Exercise data >>
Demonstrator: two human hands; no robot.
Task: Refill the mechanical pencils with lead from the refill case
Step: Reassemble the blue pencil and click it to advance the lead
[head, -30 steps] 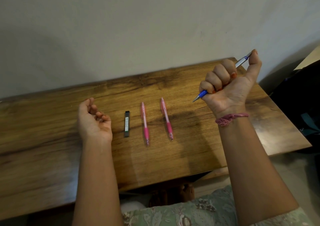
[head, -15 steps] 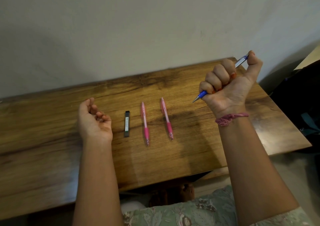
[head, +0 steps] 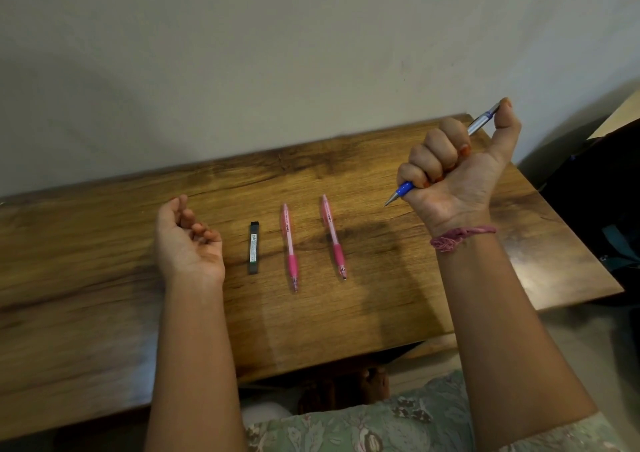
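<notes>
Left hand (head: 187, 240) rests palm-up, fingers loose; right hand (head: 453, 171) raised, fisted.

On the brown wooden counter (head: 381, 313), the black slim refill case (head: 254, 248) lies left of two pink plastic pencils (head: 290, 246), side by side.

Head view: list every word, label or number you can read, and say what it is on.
Nothing can be read for certain.
Refill case: a white label with fine print, too small to read.
Left pink pencil: dark lettering along the barrel, too blurred to read.
Right pink pencil: the same kind of lettering, unreadable.
Blue pencil: no text visible.
</notes>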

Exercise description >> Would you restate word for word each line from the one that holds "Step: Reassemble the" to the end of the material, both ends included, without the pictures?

Answer below >>
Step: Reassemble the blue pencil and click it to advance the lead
[head, -30 steps] 
[head, -15 steps] 
[head, +0 steps] 
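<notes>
Left hand (head: 187, 240) rests palm-up, fingers loose; right hand (head: 453, 171) raised, fisted.

On the brown wooden counter (head: 381, 313), the black slim refill case (head: 254, 248) lies left of two pink plastic pencils (head: 290, 246), side by side.

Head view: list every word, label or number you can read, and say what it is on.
Nothing can be read for certain.
Refill case: a white label with fine print, too small to read.
Left pink pencil: dark lettering along the barrel, too blurred to read.
Right pink pencil: the same kind of lettering, unreadable.
Blue pencil: no text visible.
</notes>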

None of the exercise remains to be done.